Was Bernd aber nicht wußte, war, dass auch Staffeln mit am Start waren und die Militärmeisterschaft stattfand, die nur Teile der 100km liefen und somit schneller laufen konnten (z.b. 33 km), er war überrascht, dass ihn immer wieder Läufer, sogar in Scharen überholten. So ging der Stress weiter: „Ist es Harry, der mich da schon wieder überholt?“ Es war nämlich stockduster! Bei km 60 in Kirchberg in der Nacht um ca. 4:00, einer der größten Verpflegungsstationen des Laufes (es gab neben Bouillon, Brötchen alles was das Herz begehrt), sah er genau auf die hinter ihm Einlaufenden, um Harry nicht zu verfehlen, falls er versucht, unbemerkt an ihm vorbeizulaufen. Er kam nicht, so gönnte Bernd sich noch 2 Minuten extra Pause um sich für den berühmt-berüchtigten HoTschi Minh – Pfad, ein leicht abschüssiges ausgetrocknetes Flußbett als single Trail in total finsterer Umgebung, vorzubereiten.
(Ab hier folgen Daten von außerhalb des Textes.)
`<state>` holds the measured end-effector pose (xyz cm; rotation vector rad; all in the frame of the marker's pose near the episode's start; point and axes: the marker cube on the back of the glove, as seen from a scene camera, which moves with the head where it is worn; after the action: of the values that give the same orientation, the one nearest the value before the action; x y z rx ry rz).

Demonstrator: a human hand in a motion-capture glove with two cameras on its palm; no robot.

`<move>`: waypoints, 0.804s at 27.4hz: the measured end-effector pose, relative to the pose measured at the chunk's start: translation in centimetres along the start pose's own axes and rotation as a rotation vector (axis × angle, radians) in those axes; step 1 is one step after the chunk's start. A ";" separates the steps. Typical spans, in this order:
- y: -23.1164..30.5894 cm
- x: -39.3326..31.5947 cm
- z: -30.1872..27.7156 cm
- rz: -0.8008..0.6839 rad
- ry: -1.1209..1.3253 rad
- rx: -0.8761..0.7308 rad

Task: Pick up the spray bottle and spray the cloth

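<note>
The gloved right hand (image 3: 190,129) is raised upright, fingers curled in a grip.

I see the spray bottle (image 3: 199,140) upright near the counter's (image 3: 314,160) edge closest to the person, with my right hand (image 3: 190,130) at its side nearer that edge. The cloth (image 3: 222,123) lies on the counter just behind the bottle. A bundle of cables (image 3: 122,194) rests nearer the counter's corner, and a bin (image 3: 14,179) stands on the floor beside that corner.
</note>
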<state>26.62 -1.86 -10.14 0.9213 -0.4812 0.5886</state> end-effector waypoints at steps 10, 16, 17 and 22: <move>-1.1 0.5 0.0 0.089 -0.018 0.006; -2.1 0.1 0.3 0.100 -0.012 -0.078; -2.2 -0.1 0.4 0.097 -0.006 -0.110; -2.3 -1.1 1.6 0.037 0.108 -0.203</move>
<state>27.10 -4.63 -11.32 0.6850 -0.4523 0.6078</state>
– hier muss man kurz anmerken dass beide wirklicher Meister der unbemerkten Überholvorgänge sind, das Wechseln der Klamotten (mitten im Wettkampf) kurz vor dem Überholen ist da noch eher harmlos bzw. völlig normal –
In den folgenden 10 km dieses Pfades vermutete Bernd ihn immer knapp hinter sich, im Nachhinein stellte sich auch heraus, dass Harry, aufgrund einer Tempoverschärfung seinerseits ihm dicht auf den Fersen war und Bernd sprichwörtlich „riechen“ konnte. Immer wenn Bernd einen Rempler von hinten (da ist ein Durchlauf durch Nürnbergs Breite Gasse in der Weihnachtswoche ein Dreck dagegen!) von einem Überholenden bekam, in dieser Finsternis, dachte er, Harry sei es. Aber er war es nicht. Bei km 74 machte Bernd eine Pinkelpause und drehte sich dabei gegen die Läufer, nur um sehen zu können ob er nun endlich kommt? Er kam nie, aber er war bei km 78 so dicht an Bernd dran, dass er ihn (seine Silouette) in der Ferne sehen konnte.
Im „Tal des Todes“ bei km 90 und bei stechender Sonne am Morgen gegen 7.30 wurde Bernd langsamer (sein Ziel, die 100 km unter 10 Std. zu laufen mußte er aufgeben), fast bei jeden Schritt drehte er sich um, in der Katastrophenphantasie, Harry doch noch zu sehen. Endlich nach 100 km und 10:38 Gesamtzeit war Bernd im Ziel. Was für eine Tortur!!
Harry bekam bei km 80 Blutblasen und konnte danach nicht mehr richtig laufen, ca. 2 Std. später erreichte auch er das Ziel. Bernd hätte sich einige Pulsschläge sparen können als er sich während der letzten 10 km ständig nach Harry umdrehte 😉
…beim nächsten Mal ist Harry dann am Drücker!! 🙂
viel Spaß beim nächsten Wettkampf mit den Freunden!